- The Washington Times - Monday, August 3, 2020

Gun sales surged an estimated 135% in July compared to last year as shops reported newfound interest in self-protection amid recent protests and violent clashes in cities across the U.S.

The FBI ran more than 3.6 million checks through the National Instant Criminal Background Check System (NICS) last month — a 79% increase compared to July 2019.

The 3.6 million figure is the third-highest monthly total ever, behind the 3.9 million checks in June and the 3.7 million checks in March.

Gun sales more than doubled in July when non-gun purchase NICS checks, like permit checks, were taken out of the mix, analysts said.

“I’m just seeing things we haven’t seen before,” said Larry Hyatt, owner of Hyatt Guns in Charlotte, North Carolina. “It is fear based.”

NICS checks aren’t a one-to-one correlation to gun sales, but they are used as a general approximation to gauge the health of the market.

Small Arms Analytics & Forecasting, a research firm, estimated that 2 million guns were actually sold in July — a 135% increase from July 2019.

“The firearms market continues at its far accelerated pace,” said Jurgen Brauer, the group’s chief economist.

Everytown for Gun Safety, a gun control group, also estimated that the increase in NICS checks translated to a 135% surge in gun sales.

Shops like Mr. Hyatt’s have reported an uptick in interest following George Floyd’s death on May 25. Floyd, a Black man, died while being arrested by Minneapolis police officers — an incident that has sparked widespread protests against police brutality and sometimes-violent riots in recent months.

Federal agents have also clashed with the public in cities like Portland, Oregon, in recent weeks. In the wake of Floyd’s death, the city saw two straight months of protests, some of which escalated into violent clashes.

Mr. Hyatt said the models that are flying off his shelves are intended to be more for self-protection, rather than collector or hunting guns.

“You got almost a perfect storm with the virus, the Black Lives Matter, the riots, the defunding the police, economic uncertainty and political uncertainty,” he said. “I think a lot of people say if things go bad, how can I protect myself and my family?”

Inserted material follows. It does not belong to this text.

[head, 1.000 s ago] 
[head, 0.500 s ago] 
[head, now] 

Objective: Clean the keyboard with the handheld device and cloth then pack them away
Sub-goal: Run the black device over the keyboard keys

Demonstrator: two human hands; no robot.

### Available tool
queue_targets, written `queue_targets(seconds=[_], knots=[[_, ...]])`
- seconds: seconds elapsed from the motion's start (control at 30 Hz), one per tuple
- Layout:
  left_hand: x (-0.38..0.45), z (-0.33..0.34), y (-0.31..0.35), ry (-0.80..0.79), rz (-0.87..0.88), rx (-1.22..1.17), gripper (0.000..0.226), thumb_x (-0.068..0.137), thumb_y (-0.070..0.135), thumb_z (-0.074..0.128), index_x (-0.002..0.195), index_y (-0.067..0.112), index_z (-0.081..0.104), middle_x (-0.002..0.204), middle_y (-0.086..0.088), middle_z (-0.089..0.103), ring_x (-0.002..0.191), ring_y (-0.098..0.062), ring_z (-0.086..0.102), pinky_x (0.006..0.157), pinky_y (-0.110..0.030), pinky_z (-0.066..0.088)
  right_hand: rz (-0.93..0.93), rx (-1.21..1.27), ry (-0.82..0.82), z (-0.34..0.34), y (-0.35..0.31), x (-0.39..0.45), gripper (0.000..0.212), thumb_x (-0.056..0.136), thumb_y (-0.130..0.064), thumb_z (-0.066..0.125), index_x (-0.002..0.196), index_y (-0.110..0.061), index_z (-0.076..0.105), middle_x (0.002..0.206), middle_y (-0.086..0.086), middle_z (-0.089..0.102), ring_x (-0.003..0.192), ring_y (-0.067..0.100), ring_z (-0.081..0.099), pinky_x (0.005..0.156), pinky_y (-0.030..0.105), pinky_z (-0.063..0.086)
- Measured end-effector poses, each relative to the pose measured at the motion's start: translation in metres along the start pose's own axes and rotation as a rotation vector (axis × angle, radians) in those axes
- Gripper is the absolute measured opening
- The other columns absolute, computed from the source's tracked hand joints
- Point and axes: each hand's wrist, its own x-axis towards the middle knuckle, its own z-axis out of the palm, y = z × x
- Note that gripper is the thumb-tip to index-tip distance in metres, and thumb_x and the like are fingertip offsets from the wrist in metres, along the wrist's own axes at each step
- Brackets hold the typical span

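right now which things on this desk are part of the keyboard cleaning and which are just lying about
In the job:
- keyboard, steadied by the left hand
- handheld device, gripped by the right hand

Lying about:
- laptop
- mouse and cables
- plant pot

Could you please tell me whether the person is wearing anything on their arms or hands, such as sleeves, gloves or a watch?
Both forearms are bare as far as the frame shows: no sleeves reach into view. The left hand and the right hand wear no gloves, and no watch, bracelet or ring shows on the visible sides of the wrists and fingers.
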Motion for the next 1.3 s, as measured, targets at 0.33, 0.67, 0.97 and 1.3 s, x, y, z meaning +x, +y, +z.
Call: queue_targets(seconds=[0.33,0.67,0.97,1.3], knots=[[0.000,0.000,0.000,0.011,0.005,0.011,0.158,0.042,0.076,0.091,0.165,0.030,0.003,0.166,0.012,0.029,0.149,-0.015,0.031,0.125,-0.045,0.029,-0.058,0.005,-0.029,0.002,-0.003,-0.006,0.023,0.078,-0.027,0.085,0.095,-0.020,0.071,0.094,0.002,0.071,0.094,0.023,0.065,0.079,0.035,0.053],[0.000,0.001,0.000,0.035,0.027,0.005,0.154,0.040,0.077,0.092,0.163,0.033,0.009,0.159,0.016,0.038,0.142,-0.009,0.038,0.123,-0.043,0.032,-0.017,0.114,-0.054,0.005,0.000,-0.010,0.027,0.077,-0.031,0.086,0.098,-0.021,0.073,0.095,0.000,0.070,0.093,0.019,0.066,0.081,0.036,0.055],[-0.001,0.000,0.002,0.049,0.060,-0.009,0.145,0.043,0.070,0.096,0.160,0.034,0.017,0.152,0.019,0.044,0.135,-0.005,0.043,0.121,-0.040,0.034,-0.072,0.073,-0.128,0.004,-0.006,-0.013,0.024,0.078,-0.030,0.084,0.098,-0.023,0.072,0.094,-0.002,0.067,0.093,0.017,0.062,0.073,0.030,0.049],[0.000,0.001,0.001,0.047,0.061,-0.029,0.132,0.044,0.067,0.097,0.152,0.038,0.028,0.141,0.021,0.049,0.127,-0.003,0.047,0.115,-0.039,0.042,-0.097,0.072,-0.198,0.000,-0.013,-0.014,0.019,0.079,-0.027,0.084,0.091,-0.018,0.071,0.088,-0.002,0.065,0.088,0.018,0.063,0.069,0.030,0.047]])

The National Shooting Sports Foundation, the leading trade group for the gun industry, said background checks increased by 123% in July.

Like SAAF, the group uses its own formula that subtracts non-gun sale checks from the FBI’s monthly totals.

“This period of sustained firearm purchases clearly shows that Americans continue to take responsibility for their personal safety, especially during times of uncertainty,” said Mark Oliva, a spokesman for the group.

The uncertainty over the coronavirus pandemic also helped drive year-over-year monthly increases in checks in the first quarter of the year.

Mr. Oliva mentioned election-year gun politics as another possible factor.

Eight of the top 10 all-time highest weeks for NICS checks have been in 2020, and two of those weeks were in July.

Everytown said the surge comes at a time when hospitals are at capacity and the threat of gun violence is increasing.

“Polls show that the ongoing surge in gun sales is making Americans care more about gun safety, and if President Trump and his allies won’t listen, then we’ll find leaders who will,” said John Feinblatt, president of the group.

The new numbers were released by the FBI on the one-year anniversary of the Walmart shooting in Texas where a deranged gunman used an AK-47-style rifle to shoot and kill more than 20 people.

The man charged with capital murder in the case told authorities afterward that he wanted to shoot as many Hispanic people as possible. He has been linked to a racist manifesto that talks about Hispanic people overrunning the United States.

Likely Democratic presidential nominee Joseph R. Biden said the anniversary is a moment to recommit to a battle against the “plague of gun violence” in the country.

“We have to get these weapons of war out of our communities and hold accountable the gun manufacturers who do so much damage with impunity,” Mr. Biden said.

Mr. Biden has said he wants help from former Rep. Beto O’Rourke, who as a 2020 presidential candidate vowed to come after Americans’ AR-15s if he were elected president.

Mr. Trump, who won the early endorsement of the National Rifle Association in 2016, made a direct appeal to pro-gun voters earlier this week.

“Joe Biden and the radical Democrats are against fracking, they’re against guns and they’re against the Bible, essentially,” Mr. Trump said at a “tele-rally” geared toward Pennsylvania voters. “They want to take away your Second Amendment.”